━━ SUPPLIED DATA ━━

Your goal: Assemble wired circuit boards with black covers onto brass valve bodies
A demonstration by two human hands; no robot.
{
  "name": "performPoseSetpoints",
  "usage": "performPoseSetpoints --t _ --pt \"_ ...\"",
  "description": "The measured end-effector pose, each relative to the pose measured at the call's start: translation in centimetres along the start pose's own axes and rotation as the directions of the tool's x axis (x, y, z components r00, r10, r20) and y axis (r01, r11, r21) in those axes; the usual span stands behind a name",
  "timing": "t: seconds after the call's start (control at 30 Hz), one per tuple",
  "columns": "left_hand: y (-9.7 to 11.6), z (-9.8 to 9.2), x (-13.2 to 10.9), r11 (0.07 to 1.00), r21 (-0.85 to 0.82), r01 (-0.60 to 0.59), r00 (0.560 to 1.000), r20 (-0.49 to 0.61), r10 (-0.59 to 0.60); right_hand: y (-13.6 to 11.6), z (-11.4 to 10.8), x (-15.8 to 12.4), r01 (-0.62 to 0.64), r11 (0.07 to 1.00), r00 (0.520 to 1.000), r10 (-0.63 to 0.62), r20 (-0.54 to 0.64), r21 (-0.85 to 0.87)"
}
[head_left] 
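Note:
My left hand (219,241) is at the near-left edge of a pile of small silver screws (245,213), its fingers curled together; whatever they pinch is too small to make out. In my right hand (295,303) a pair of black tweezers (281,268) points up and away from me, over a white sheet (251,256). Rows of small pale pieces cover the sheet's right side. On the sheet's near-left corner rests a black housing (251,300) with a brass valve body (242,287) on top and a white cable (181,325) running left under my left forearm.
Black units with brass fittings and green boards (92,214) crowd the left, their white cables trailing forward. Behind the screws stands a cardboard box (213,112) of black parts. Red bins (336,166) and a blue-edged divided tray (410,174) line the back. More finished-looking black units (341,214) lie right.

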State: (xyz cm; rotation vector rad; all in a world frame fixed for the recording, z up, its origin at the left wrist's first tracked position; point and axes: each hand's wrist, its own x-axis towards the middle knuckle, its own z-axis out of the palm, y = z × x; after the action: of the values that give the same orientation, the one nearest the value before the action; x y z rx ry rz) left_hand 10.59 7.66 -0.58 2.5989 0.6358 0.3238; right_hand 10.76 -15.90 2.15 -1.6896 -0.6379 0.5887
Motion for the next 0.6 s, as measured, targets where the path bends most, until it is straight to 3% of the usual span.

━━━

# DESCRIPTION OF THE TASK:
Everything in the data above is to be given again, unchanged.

# WRITTEN RESPONSE:
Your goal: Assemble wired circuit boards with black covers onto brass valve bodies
A demonstration by two human hands; no robot.
{
  "name": "performPoseSetpoints",
  "usage": "performPoseSetpoints --t _ --pt \"_ ...\"",
  "description": "The measured end-effector pose, each relative to the pose measured at the call's start: translation in centimetres along the start pose's own axes and rotation as the directions of the tool's x axis (x, y, z components r00, r10, r20) and y axis (r01, r11, r21) in those axes; the usual span stands behind a name",
  "timing": "t: seconds after the call's start (control at 30 Hz), one per tuple",
  "columns": "left_hand: y (-9.7 to 11.6), z (-9.8 to 9.2), x (-13.2 to 10.9), r11 (0.07 to 1.00), r21 (-0.85 to 0.82), r01 (-0.60 to 0.59), r00 (0.560 to 1.000), r20 (-0.49 to 0.61), r10 (-0.59 to 0.60); right_hand: y (-13.6 to 11.6), z (-11.4 to 10.8), x (-15.8 to 12.4), r01 (-0.62 to 0.64), r11 (0.07 to 1.00), r00 (0.520 to 1.000), r10 (-0.63 to 0.62), r20 (-0.54 to 0.64), r21 (-0.85 to 0.87)"
}
[head_left] 
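Note:
My left hand (219,241) is at the near-left edge of a pile of small silver screws (245,213), its fingers curled together; whatever they pinch is too small to make out. In my right hand (295,303) a pair of black tweezers (281,268) points up and away from me, over a white sheet (251,256). Rows of small pale pieces cover the sheet's right side. On the sheet's near-left corner rests a black housing (251,300) with a brass valve body (242,287) on top and a white cable (181,325) running left under my left forearm.
Black units with brass fittings and green boards (92,214) crowd the left, their white cables trailing forward. Behind the screws stands a cardboard box (213,112) of black parts. Red bins (336,166) and a blue-edged divided tray (410,174) line the back. More finished-looking black units (341,214) lie right.
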
State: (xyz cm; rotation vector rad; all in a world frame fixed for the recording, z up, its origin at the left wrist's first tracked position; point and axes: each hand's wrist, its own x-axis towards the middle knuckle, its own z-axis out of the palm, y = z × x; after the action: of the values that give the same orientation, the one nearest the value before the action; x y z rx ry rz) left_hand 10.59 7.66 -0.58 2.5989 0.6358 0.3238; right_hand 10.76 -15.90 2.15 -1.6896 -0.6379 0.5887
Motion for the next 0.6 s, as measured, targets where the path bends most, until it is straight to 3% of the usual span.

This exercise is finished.